Safety measures ensure safe time at playgrounds for children
During the hot summer months, children fuel their imaginations and stay active on playgrounds. Parents can help their children safely enjoy the recreational opportunities playgrounds present with a few easy tips.
“Children learn through playing, and playgrounds are great enablers for developing children physically, intellectually, socially and emotionally,” said Shawn M. Curtis, a certified playground safety inspector and deputy safety director with the Installation Safety Office, Marine Corps Base Camp Smedley D. Butler, Marine Corps Installations Pacific. “Children focus strictly on the fun aspect of what the playground environment offers as many are too young to comprehend applying risk management principles into their play activities.
“Parents should educate themselves on the basics of playground safety and what hazards to look for prior to their children going to play,” said Curtis.
The Consumer Product Safety Commission has made the Public Playground Handbook 325 available for download at www.cpsc.gov, as a reference for parents interested in learning about playground safety, according to Curtis.
“Before and while the children are playing, parents need to look for broken or damaged equipment and debris on the play surface,” said Curtis. “Additionally, parents should ensure loose or hanging pieces of clothing do not become entangled in the equipment.”

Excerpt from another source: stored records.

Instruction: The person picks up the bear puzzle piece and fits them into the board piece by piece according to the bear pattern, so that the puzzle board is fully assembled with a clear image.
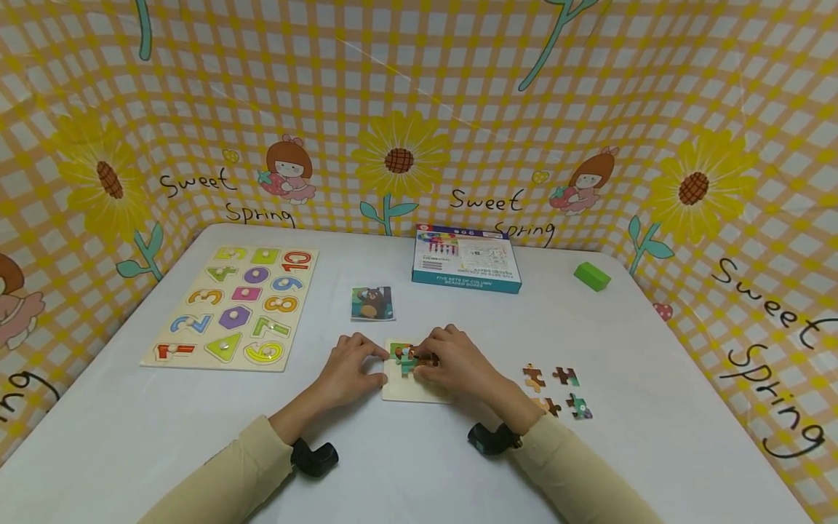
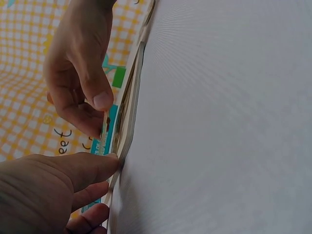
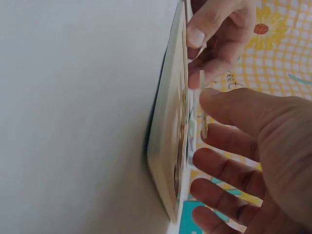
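Note:
A small wooden puzzle board [image 1: 412,391] lies flat, with some coloured jigsaw pieces [image 1: 406,364] in its upper part. My left hand [image 1: 345,370] holds the board's left edge, thumb and forefinger touching it. In the right wrist view, a thin puzzle piece [image 3: 204,119] is pinched between the thumb and forefinger of my right hand [image 3: 263,141], just above the board. The other right fingers are spread and loosely bent. In the head view, my right hand [image 1: 458,364] covers the board's right part and hides most of the piece it holds.
Several loose puzzle pieces [image 1: 565,375] lie to the right. Behind the board are a bear picture card [image 1: 373,303] and a flat box [image 1: 466,260]. A number-and-shape board [image 1: 229,313] lies left; a green block [image 1: 592,276] sits at the back right.

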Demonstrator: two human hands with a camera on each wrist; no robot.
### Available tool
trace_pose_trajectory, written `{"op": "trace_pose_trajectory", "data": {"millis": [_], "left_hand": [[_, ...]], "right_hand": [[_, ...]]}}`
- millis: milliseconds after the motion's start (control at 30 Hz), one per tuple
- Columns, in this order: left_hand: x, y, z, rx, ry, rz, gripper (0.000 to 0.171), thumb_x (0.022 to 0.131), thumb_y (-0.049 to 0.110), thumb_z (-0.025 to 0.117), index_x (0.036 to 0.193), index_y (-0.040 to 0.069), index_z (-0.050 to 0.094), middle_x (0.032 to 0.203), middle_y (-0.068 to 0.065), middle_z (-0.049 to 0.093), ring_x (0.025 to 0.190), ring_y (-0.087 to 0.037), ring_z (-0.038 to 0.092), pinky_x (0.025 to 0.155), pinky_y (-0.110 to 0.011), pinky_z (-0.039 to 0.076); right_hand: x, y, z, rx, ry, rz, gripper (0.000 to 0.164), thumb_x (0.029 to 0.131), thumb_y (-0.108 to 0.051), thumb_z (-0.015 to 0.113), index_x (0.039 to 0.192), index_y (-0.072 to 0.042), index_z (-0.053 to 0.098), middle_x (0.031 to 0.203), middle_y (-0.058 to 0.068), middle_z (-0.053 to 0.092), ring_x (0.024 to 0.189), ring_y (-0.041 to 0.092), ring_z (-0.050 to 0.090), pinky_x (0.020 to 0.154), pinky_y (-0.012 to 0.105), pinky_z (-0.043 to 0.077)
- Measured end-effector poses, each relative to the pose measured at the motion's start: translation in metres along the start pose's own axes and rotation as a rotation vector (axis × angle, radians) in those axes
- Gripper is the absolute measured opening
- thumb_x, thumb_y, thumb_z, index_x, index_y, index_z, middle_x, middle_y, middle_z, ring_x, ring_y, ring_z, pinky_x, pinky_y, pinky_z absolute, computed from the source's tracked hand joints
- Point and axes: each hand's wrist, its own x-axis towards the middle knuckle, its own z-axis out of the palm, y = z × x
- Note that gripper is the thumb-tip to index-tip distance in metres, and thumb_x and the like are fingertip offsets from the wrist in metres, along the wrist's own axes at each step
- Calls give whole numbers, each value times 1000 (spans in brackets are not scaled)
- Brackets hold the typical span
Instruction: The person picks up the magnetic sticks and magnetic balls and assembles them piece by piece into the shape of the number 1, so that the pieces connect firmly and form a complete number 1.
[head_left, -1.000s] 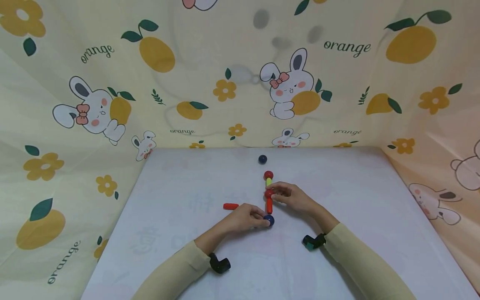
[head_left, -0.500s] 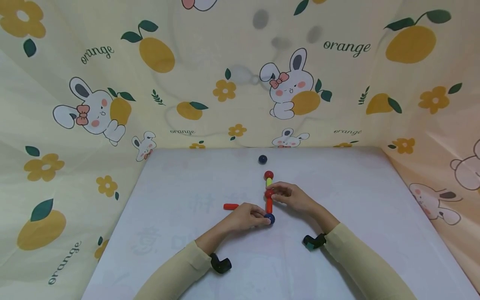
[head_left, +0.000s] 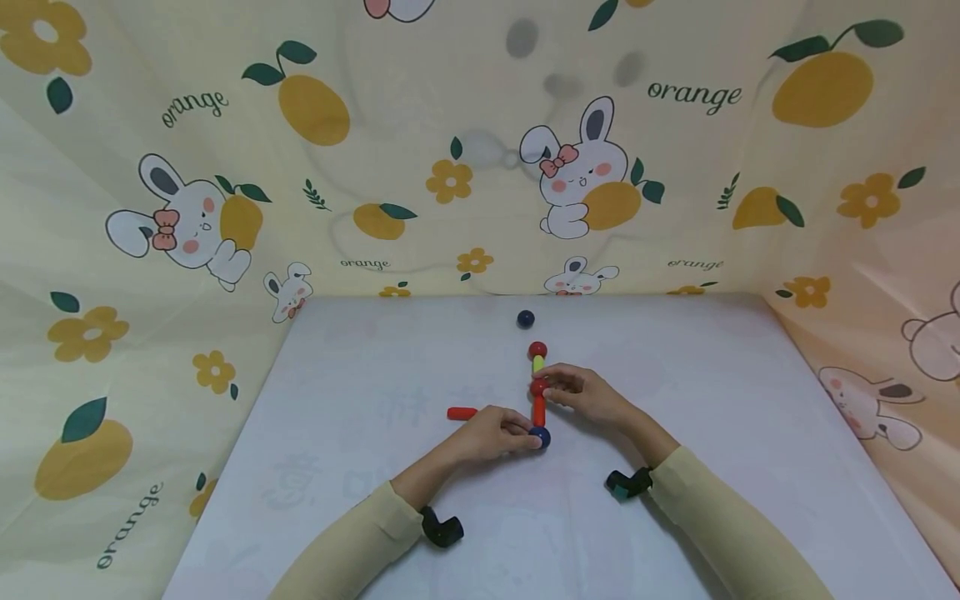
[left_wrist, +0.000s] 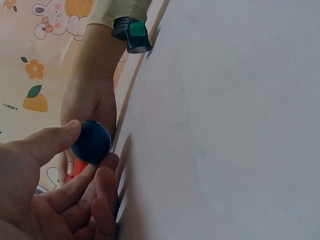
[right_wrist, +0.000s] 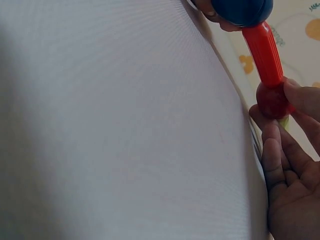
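My left hand [head_left: 491, 435] pinches a blue ball [left_wrist: 91, 142] between thumb and fingers. This ball meets the near end of a red rod [right_wrist: 263, 55], as the right wrist view shows. At the rod's far end sits a red ball [right_wrist: 273, 101], which my right hand [head_left: 592, 398] pinches. Beyond it a yellow-green rod [head_left: 538, 363], partly covered by the right fingers, leads to another red ball [head_left: 537, 350]. Together these pieces form a straight line pointing away from me.
A loose red rod [head_left: 461, 413] lies left of the line, partly behind the left hand. Near the back edge of the white table [head_left: 360, 350] rests a dark blue ball [head_left: 526, 319]. A printed cloth [head_left: 420, 167] hangs behind the table and at its sides.
The left hand has brought the blue ball slightly away from me, closing the small gap to the red rod's near end. The right hand has stayed in place.
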Motion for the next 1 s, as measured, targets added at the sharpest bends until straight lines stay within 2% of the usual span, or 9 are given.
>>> {"op": "trace_pose_trajectory", "data": {"millis": [300,600,1000], "left_hand": [[-1,0,1,6,0,1,36,96,35,84,121,10,77,98,5,78,88,-15,69,79,-31,57],[-3,3,0,-5,9,17,36,97,35,83,122,10,76,100,4,78,84,-15,70,75,-30,57],[-1,-1,1,-2,10,25,36,96,35,83,122,11,76,101,4,79,85,-15,71,76,-30,58]], "right_hand": [[-1,0,0,-3,2,-4,39,106,-15,70,144,-12,65,131,10,73,110,24,67,87,28,57],[0,-1,-1,54,1,2,37,107,-13,68,144,-9,64,130,12,75,106,24,66,82,30,56],[0,-1,0,31,1,21,38,107,-16,69,144,-14,65,129,9,75,106,30,64,83,29,55]]}}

Educating children on how to use playground equipment safely is another important tool, according to Curtis.
“Adult supervision is key to preventing injuries,” said Curtis. “However, I encourage parents to discuss playground rules with their children.”
Department of Defense Education Activity Schools have already taken steps to ensure a safe and fun time for children at DODEA playground facilities.
“For all DOD schools in the Pacific, we invested in specialized certified playground safety inspection training through the National Recreation and Park Association,” said Jeffery D. Bolles, a facilities operation specialist with the DODEA Facilities Branch. “This investment continues to pay dividends as our districts and schools now have the expertise to find and correct playground concerns before they develop into safety hazards.”
The schools also use students to help with safety, according to Bolles.
“Each school is responsible for providing a safety orientation and establishing safe use expectations early in the school year and periodically throughout the school year as needed,” said Bolles. “Many schools get students involved. As an example, students at Amelia Earhart Intermediate School created a fun and informative playground safety video that uses humor to contrast the wrong and right ways to behave on the playground.”
Taking a proactive approach to addressing safety is important for all playground users and providers.
“At the start of each year, we do grade-level assemblies to discuss our school's expectations,” said Cindy M. Templeton, the principal of Zukeran Elementary School. “Among those are how to make safe choices while playing at recess. These are reinforced by the classroom teachers, as well as the counselors in the biweekly classroom lessons.”
Applying these simple principles of playground safety can provide children with a fun tool that aids in social, academic and physical development.
“Exercise reduces stress and optimizes learning, so a play break in the middle of the day is not only developmentally appropriate but educationally sound,” said Templeton. “It is important for children to get outside and play during the day, but they also to need to use equipment correctly, so that they don't get injured or injure others.
“We want children to be involved in age-appropriate activities that promote fair play, teamwork and healthy living,” said Templeton.